I can see how that feature would be handy. If this API server is used for a tool like HA, you can present the user with the ability to "refresh devices" which causes it to poll a new list of devices/keys and builds devices.json. Some thoughts:

@uzlonewolf - You are correct, the way to get local keys is through the Tuya IoT platform which is what the wizard helps do, but still requires the painful process of registering as a platform user and linking the account to SmartLife. I think we would all love it if there was a better way, but I haven't found one.

geNAZt commented 2 years ago

There is no need to refresh devices i guess since the API server itself generates new devices if they start broadcasting their UDP packets. They will start to get listed in /devices but are not fully configured (yet) to get their status or set any key.

For that i would propose either a new endpoint /key/device_id/local_key and any external service will handle the retrieving of that (via tuya iot api) or that logic is put inside the api and queried on discovery with the device_id from it and stored inside a internal database (in that case devices.json).
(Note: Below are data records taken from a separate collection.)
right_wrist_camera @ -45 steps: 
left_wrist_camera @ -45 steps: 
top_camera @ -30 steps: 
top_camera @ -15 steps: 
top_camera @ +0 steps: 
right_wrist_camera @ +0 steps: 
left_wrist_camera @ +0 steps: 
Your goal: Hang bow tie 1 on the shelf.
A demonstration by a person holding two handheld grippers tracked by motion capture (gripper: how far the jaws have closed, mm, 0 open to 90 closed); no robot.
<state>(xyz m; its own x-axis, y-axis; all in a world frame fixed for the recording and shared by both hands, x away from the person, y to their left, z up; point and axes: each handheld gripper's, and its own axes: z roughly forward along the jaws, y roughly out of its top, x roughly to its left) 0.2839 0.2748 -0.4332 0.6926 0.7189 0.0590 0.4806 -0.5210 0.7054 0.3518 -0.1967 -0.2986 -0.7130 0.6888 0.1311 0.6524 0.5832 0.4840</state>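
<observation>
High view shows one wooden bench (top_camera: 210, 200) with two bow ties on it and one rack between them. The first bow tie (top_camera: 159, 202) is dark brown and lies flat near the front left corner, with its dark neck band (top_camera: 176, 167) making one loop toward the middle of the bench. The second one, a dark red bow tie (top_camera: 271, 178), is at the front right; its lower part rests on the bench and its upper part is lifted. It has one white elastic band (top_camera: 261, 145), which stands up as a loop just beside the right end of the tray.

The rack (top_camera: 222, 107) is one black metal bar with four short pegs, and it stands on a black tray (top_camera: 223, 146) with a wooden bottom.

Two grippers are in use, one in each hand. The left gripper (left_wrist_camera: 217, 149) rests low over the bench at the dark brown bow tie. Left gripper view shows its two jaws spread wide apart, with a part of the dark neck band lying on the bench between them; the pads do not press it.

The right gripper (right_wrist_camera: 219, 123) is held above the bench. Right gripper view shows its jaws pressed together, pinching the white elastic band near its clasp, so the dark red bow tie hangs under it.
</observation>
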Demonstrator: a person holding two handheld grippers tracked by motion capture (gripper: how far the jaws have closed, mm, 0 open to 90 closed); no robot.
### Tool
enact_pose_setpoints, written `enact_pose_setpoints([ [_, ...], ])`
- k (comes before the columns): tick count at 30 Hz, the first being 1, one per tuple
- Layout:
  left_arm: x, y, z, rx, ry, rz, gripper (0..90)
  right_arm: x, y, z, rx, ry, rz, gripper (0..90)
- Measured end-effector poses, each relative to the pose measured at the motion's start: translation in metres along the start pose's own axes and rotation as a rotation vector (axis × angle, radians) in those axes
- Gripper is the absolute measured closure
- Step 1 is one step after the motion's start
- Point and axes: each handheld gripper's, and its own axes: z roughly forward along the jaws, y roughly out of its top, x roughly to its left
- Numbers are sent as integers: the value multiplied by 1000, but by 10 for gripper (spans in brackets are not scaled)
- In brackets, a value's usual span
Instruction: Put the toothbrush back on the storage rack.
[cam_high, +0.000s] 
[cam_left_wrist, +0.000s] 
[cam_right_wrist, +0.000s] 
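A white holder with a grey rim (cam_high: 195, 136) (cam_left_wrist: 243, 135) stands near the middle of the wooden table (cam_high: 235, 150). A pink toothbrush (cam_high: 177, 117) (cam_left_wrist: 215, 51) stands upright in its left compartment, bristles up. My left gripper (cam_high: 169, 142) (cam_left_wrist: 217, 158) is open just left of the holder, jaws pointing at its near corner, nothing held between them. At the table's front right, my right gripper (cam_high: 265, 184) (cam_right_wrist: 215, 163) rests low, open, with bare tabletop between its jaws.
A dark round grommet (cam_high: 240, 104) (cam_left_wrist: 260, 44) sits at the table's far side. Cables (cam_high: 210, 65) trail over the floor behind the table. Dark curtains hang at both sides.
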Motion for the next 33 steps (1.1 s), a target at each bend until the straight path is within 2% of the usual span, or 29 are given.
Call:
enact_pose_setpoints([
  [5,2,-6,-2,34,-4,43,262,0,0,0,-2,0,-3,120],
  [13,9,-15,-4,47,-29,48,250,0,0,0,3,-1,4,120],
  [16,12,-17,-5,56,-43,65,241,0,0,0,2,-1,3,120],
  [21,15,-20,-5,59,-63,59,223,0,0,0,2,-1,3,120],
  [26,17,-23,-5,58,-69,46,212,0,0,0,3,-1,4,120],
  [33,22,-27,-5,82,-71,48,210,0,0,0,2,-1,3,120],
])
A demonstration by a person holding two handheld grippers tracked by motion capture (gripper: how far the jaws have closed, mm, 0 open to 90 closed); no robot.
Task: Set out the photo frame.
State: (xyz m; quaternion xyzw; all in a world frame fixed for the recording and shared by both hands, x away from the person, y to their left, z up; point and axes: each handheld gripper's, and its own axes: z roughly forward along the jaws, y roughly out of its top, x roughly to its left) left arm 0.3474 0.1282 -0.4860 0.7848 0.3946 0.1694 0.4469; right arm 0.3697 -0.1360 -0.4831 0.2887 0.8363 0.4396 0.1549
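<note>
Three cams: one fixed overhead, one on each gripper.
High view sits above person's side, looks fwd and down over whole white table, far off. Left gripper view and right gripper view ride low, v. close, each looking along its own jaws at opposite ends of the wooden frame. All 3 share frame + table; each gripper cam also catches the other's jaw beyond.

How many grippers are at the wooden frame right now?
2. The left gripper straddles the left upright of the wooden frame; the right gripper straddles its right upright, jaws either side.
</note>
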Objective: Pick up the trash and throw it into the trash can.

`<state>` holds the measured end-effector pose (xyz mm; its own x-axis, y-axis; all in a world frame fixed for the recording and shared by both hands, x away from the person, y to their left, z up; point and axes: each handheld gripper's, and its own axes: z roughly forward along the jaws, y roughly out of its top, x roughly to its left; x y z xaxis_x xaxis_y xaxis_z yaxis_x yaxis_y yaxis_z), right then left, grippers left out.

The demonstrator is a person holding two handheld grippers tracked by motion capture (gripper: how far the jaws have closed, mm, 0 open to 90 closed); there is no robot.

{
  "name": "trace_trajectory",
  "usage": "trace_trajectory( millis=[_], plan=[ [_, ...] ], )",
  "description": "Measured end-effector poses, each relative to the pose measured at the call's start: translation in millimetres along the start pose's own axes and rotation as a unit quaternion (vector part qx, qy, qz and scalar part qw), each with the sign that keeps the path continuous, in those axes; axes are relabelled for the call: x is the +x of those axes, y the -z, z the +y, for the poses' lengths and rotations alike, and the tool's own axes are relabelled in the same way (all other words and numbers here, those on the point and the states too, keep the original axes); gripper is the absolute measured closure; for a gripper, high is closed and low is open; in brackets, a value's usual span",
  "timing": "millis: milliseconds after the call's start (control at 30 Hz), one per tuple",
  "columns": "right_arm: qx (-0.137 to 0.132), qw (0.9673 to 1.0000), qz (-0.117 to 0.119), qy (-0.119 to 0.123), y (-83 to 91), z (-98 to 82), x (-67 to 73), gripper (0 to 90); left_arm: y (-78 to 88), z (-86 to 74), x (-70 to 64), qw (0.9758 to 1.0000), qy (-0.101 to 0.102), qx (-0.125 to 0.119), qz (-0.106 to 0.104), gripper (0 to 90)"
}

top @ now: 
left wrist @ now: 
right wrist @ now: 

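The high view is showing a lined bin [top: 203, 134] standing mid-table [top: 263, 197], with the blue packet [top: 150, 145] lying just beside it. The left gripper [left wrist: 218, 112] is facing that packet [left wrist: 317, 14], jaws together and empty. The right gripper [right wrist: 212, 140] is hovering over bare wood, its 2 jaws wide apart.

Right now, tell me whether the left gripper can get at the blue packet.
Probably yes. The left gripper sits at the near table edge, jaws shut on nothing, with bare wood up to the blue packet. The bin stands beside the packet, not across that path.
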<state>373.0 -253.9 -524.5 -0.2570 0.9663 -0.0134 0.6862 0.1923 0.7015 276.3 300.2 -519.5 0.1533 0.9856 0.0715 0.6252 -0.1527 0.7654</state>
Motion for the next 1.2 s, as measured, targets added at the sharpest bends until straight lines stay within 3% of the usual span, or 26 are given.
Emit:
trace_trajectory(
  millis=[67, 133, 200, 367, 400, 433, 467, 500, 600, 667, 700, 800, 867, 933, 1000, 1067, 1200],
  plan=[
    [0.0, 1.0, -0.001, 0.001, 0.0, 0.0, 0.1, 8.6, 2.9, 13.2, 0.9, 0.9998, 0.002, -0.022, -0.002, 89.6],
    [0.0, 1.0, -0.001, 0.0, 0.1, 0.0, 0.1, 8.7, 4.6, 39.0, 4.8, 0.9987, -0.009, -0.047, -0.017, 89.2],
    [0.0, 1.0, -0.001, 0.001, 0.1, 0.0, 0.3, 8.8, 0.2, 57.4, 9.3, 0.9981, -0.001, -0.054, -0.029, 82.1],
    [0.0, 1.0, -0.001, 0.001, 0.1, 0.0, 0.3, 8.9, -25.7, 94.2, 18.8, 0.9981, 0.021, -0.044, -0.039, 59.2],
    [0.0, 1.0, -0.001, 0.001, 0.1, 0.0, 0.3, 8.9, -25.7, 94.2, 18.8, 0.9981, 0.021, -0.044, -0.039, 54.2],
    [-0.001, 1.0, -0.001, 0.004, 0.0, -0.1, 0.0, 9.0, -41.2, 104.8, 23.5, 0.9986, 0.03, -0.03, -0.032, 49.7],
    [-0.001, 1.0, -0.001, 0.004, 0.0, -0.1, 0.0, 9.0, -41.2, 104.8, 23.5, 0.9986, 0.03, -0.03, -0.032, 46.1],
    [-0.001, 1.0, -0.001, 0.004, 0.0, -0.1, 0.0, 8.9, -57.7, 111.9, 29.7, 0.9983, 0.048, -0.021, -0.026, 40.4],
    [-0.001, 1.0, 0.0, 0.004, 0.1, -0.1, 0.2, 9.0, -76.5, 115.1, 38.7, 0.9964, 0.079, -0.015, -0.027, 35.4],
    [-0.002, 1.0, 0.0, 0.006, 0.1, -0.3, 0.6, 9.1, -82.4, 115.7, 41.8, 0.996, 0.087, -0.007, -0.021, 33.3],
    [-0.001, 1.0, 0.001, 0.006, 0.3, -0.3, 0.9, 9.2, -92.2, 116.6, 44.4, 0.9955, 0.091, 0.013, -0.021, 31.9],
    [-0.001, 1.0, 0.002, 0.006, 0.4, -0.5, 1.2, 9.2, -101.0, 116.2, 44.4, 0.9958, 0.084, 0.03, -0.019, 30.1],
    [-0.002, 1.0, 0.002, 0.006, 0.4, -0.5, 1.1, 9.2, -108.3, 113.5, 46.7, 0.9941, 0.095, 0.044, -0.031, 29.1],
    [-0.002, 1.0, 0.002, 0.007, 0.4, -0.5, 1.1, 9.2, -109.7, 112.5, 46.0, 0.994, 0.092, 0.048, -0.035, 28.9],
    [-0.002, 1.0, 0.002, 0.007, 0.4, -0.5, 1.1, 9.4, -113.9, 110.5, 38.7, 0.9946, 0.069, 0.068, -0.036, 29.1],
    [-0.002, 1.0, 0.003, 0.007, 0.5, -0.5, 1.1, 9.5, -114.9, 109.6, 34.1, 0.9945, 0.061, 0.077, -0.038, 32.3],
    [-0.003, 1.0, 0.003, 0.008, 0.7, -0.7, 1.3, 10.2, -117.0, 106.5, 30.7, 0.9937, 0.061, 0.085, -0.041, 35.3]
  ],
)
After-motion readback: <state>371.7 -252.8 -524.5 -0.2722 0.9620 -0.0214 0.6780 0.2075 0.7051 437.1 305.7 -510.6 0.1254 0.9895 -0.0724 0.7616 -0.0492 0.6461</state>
This would enable full device functionality without a) needing to restart the API server, b) running the wizard over and over again when adding new devices.

jasonacox commented 2 years ago

Thanks @geNAZt , I understand what you are saying. You suggest we add /key/device_id/local_key so we can programmatically add the local key for any new device. I can do that.

Another idea:

Since the API server will detect any new device on the network (or any that it doesn't have a local key), it could automatically poll the Tuya IoT platform API and pull the local key itself. My only thought is that the new device will show up on the network even before it is registered (e.g. brand new device not put into the SmartLife app). It could be set to retry at some frequency. We could also have a /sync endpoint that just forces a refresh of devices.json with the Tuya IoT API.

uzlonewolf commented 2 years ago

I don't think the devices start broadcasting on the local network until after they have registered and gotten a local key, but the above PR includes a retry timer anyway just in case the API is lagging or something. It will try up to 5 times waiting 30 seconds between tries.